[Collected data entries]
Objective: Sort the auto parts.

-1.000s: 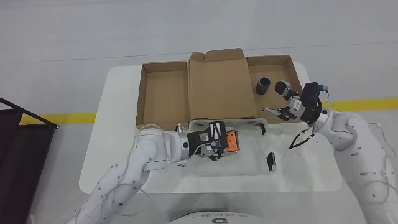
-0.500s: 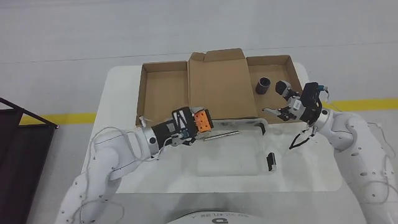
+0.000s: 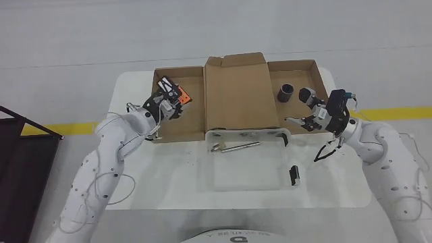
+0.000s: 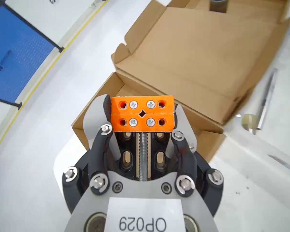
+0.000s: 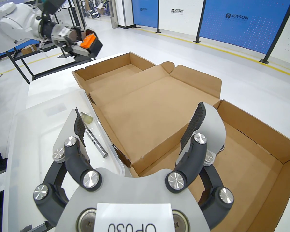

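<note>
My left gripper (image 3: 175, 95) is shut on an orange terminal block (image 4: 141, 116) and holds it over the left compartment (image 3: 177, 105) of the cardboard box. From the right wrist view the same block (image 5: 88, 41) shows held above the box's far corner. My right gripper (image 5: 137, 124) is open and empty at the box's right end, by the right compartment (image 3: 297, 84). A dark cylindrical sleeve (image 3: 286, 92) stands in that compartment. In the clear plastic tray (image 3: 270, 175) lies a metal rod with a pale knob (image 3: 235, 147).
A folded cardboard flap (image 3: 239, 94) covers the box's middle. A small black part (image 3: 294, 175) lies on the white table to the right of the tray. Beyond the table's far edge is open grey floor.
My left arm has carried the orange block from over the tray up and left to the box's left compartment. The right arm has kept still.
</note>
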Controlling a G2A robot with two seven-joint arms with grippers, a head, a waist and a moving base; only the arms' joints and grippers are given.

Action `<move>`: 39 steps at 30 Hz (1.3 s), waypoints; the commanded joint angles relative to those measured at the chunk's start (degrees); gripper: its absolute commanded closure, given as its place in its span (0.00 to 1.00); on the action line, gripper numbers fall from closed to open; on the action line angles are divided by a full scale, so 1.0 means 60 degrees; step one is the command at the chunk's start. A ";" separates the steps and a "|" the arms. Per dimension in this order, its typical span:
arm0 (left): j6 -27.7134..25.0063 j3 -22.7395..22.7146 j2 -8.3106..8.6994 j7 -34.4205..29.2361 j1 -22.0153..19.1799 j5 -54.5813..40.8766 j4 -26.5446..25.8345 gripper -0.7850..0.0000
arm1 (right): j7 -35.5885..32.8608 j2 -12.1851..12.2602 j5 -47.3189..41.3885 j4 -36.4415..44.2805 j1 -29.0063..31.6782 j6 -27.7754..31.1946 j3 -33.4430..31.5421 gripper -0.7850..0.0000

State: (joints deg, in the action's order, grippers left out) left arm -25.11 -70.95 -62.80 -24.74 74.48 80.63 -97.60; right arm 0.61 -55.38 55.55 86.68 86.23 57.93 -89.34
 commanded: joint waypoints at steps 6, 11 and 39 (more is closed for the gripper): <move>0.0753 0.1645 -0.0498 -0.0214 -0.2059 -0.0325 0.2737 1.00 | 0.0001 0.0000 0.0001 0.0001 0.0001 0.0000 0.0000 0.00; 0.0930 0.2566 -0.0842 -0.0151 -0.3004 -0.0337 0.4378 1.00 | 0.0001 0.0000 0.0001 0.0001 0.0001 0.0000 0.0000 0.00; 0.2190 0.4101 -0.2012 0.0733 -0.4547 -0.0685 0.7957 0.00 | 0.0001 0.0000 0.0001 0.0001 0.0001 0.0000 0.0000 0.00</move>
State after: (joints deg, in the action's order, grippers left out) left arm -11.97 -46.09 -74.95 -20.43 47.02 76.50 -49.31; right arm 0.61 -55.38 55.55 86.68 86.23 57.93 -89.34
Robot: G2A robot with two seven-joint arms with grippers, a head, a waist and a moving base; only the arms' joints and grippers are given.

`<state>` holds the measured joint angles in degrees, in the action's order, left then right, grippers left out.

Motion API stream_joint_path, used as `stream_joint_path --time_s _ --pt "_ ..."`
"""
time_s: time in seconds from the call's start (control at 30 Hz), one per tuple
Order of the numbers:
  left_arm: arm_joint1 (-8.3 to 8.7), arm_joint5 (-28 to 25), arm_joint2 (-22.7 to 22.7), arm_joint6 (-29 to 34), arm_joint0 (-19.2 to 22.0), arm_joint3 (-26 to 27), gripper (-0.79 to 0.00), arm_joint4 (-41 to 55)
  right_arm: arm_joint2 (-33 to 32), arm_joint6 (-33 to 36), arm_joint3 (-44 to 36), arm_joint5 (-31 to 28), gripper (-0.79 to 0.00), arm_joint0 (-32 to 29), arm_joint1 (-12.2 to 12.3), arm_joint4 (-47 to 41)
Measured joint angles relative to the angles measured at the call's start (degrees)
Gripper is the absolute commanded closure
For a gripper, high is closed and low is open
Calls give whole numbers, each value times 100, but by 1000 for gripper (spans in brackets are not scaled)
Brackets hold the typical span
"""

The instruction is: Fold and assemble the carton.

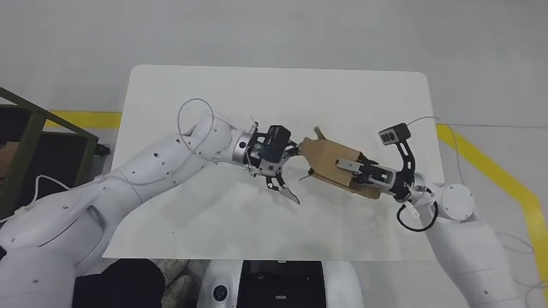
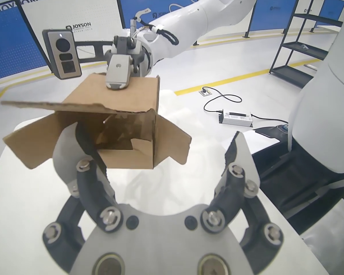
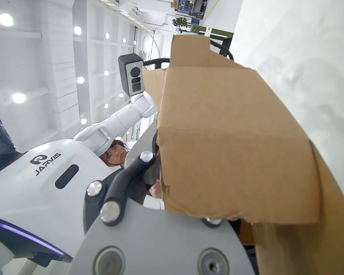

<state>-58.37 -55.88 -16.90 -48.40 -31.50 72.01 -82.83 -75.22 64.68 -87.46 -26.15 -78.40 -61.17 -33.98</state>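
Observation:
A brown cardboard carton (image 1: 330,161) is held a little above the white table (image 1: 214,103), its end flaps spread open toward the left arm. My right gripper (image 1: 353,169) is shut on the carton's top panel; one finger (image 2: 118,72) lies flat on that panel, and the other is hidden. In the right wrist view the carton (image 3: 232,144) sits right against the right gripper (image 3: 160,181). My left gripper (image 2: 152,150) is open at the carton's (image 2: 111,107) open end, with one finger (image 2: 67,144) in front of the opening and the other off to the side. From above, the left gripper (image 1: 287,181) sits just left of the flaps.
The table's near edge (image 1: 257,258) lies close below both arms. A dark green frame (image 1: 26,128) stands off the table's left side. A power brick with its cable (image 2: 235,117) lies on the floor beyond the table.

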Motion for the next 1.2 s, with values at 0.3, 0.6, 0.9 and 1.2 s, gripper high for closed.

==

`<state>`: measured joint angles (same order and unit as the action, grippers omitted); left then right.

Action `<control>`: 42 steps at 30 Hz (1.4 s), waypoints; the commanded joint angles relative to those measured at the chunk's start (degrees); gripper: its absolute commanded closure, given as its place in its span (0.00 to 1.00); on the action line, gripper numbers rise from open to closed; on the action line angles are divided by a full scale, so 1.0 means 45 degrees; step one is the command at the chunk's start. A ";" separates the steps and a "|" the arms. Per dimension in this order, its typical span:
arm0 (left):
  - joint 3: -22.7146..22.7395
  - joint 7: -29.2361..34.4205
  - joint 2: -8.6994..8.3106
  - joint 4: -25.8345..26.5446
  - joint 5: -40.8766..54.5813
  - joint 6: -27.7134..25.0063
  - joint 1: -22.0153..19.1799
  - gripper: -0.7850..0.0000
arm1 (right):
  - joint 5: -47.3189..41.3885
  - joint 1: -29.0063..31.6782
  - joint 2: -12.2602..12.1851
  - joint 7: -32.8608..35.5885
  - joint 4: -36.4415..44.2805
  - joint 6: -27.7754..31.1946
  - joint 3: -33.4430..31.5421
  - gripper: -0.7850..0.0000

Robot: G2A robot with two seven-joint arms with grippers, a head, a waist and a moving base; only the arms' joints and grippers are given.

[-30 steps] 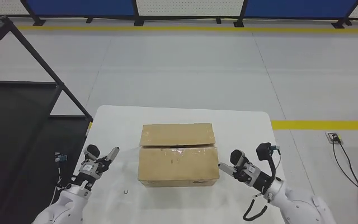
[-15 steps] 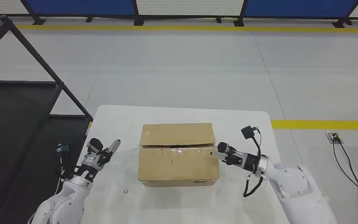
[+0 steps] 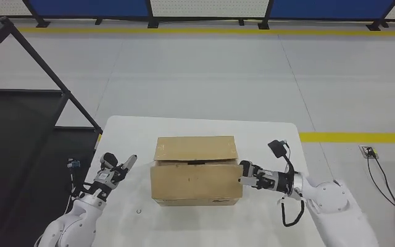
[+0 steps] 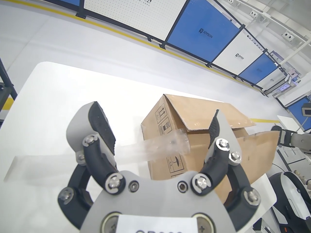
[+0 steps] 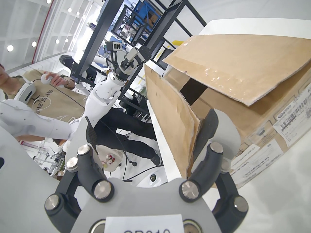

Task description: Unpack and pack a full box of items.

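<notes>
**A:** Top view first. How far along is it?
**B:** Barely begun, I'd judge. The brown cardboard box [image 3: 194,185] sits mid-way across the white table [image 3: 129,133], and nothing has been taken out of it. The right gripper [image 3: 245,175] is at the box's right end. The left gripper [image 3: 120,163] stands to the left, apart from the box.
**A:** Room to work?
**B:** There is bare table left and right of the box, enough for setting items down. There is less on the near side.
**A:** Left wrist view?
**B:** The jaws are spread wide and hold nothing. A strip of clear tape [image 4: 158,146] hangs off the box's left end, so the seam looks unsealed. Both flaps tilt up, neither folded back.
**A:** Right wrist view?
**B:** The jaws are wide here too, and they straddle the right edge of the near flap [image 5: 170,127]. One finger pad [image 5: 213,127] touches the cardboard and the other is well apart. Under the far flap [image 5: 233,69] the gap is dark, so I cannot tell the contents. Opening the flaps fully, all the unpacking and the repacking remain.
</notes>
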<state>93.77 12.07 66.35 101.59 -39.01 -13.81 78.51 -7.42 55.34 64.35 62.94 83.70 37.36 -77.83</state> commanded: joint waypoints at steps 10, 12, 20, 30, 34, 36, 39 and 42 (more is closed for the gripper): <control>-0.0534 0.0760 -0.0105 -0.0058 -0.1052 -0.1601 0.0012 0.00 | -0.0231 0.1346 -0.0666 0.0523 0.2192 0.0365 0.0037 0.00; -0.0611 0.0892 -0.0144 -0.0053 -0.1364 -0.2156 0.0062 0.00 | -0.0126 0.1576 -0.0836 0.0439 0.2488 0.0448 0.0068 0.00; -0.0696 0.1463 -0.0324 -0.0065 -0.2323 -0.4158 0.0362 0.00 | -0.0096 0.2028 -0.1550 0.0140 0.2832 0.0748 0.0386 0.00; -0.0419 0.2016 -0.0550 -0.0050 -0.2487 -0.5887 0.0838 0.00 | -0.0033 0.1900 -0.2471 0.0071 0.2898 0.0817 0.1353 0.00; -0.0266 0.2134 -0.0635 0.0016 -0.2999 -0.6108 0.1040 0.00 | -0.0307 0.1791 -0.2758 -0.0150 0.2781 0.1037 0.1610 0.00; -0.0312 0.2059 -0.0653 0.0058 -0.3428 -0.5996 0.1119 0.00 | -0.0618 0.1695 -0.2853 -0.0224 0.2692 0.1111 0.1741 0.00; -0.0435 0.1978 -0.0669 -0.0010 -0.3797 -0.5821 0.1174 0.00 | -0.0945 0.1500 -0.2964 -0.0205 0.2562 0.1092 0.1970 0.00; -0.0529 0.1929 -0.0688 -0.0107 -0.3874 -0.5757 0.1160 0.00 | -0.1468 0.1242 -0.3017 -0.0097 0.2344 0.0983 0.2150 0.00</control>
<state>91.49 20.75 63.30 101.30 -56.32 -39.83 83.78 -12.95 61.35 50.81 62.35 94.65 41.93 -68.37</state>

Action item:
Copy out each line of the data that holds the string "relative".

Response to this task:
Action `<move>`: 39 steps at 30 Hz (1.3 s), waypoints; the commanded joint angles relative to those measured at the chunk's start (degrees); gripper: its absolute commanded closure, given as its place in its span (0.00 to 1.00); on the action line, gripper numbers fall from closed to open; on the action line angles are divided by a full scale, so 1.0 means 60 degrees; step one is the command at the chunk's start. A ";" separates the steps and a "|" the arms. Per dimension in this order, its typical span:
Measured joint angles relative to the angles measured at the call's start (degrees)
Action `<control>`: 42 steps at 30 Hz (1.4 s), waypoints; the commanded joint angles relative to those measured at the chunk's start (degrees); gripper: its absolute commanded closure, given as its place in its span (0.00 to 1.00); on the action line, gripper numbers rise from open to closed; on the action line angles are divided by a full scale, so 1.0 means 45 degrees; step one is the command at the chunk's start. A ";" separates the steps and a "|" the arms. Per dimension in this order, its typical span:

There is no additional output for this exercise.